I have been working him in the round pen trying to desensitize him all over again, but he is acting so outrageously scared that I'm afraid he'll get hurt if I push it.
He is boarded and I am truly concerned for the safety of others handling him. When his panic switch is flipped there is nothing stopping him, until he is free of whatever scared him and has found a grazing spot.
You might look into supplementing magnesium.
Magnesium for Horses | Natural Health for Equines
I have one that is still likes to live in the reactive side of his brain .. it's a PITA ... and can be dangerous.
It may be time for professional help.
I love CA, BUT if you get RFDtv, I would watch Dennis Reis. He is very calm around the horses that he retrains. It isn't just a show when he stops in between schooling. Letting the horse stop when he does right and rest next to you for 5-10 minutes at a time establishes trust. I think if you could copy HIM, your horse would improve.
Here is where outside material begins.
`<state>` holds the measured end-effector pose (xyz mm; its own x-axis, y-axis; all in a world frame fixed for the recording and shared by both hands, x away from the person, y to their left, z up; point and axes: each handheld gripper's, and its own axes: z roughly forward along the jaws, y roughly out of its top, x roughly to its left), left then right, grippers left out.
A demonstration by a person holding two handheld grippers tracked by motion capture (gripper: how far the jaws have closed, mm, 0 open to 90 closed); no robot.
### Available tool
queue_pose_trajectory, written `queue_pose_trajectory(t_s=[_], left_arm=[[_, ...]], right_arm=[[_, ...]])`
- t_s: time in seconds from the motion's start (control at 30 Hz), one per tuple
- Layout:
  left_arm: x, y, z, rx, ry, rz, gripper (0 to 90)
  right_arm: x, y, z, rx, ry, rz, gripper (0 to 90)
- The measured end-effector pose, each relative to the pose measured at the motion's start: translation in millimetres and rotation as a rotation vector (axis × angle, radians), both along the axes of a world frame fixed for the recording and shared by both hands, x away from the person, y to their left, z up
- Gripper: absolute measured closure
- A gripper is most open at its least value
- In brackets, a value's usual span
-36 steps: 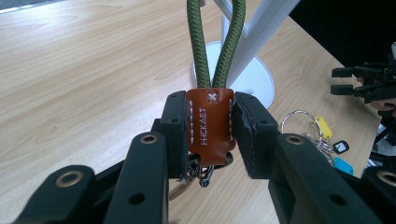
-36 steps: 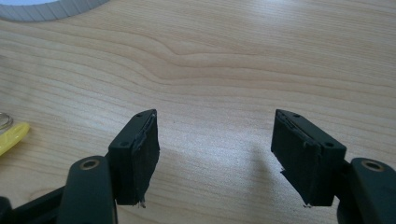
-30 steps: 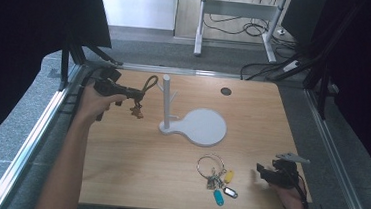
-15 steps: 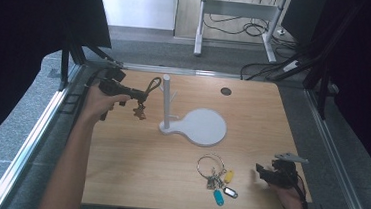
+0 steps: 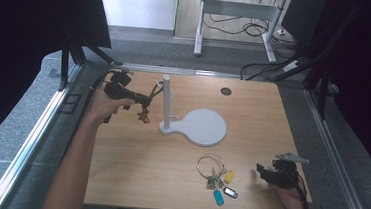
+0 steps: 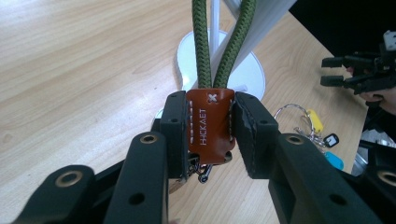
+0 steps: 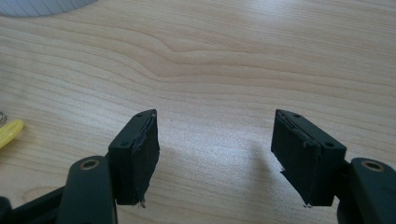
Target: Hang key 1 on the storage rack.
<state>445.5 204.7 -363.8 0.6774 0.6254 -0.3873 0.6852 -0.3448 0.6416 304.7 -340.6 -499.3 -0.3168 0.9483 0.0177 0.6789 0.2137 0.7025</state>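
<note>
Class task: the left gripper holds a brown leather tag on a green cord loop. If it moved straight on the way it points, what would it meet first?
Probably the white stand: the left gripper points at its upright post, the green cord loop leading.

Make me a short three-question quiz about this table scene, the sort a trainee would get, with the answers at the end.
1. What does the left gripper clamp?
2. True or false: the right gripper is closed on the bunch of keys.
3. Which stands nearest the green cord loop: A the white stand, B the dark hole in the table, C the bunch of keys?

Key
1. The brown leather tag at the end of the green cord loop.
2. False: its jaws stand open over bare wood, apart from the keys.
3. A
</note>
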Motion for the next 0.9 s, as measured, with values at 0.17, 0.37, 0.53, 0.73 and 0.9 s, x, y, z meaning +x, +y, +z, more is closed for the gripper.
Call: queue_pose_trajectory(t_s=[0.17, 0.37, 0.53, 0.73, 0.9], left_arm=[[0.4, -4.0, -2.6, 0.011, 0.009, 0.008, 66.8], [0.5, -6.1, -7.4, 0.01, 0.013, 0.005, 66.7], [1.1, -6.8, -15.3, -0.012, 0.019, 0.0, 66.5], [0.7, -8.7, -19.3, 0.015, 0.009, 0.007, 64.6], [-3.8, -9.1, -18.6, 0.018, -0.018, 0.039, 58.1]], right_arm=[[-0.1, 0.2, 0.1, 0.0, 0.0, 0.001, 32.4], [-0.5, 2.0, 2.2, 0.011, -0.004, 0.011, 32.2], [-0.8, 2.5, 2.9, 0.009, -0.005, 0.013, 32.2], [0.1, 3.5, 5.9, 0.016, -0.012, 0.01, 32.2], [1.2, 7.3, 10.6, 0.011, -0.022, 0.023, 32.1]])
Corporal- I love Reis.... I wish RFDtv showed more of him. I am following his methods, tweaked to what has worked in the past.
As for training... I think yes that will probably be what happens. Though it doesn't start to solve the issue because the darn horse broke a barn door and needed stitches last week. My bank account is stretched for a little while. I'm not sure if there are many "behavioral" issue trainers around. Any idea what I should be looking for?
He's been on Magnesium for a year now, which made a huge difference. Silly me thought we were done with this crap it had gotten that good.
Don't forget--if he invades your space and becomes dangerous to you, get physical and define the word, "NO!" THIS is what any horse herd leader does and it gives the other horse confidence in the leadership.
He will become calmer.
The fact that he stopped, dropped (his head), and grazed so quickly, suggests more of a disrespectful attitude than panic.
Is there anyone around that you can ask for an opinion? Someone who can observe the behaviors?
When horses behave like this then I get very, very cross with them. This does not mean that I beat them up but they sure as heck know that I am there and in command.
This horse seems to have life off pat. He frightens himself and everything stops. He gets loose and goes to graze.
If he pulled back in the cross ties then I would be very quick to get behind him and use anything to hand to drive him forward. (Knowing he would do this then I would have a yard broom to hand and use the bristles of that.)
You might love this horse but he sounds to much of a problem for you to handle and with many horses like this being to loving just does not work. He has to be shown that throwing a hissy fit gets him nowhere.
The stall behavior would make me wonder if someone is treating him badly in his stall. It could be that he acted scared and someone thought it would be funny, cute, whatever to keep scaring him. If he is that reactive, they would not even have to be IN his stall. But, I agree that when you are there, I don't care how scared he is, YOU run the show. Especially in small places like a stall.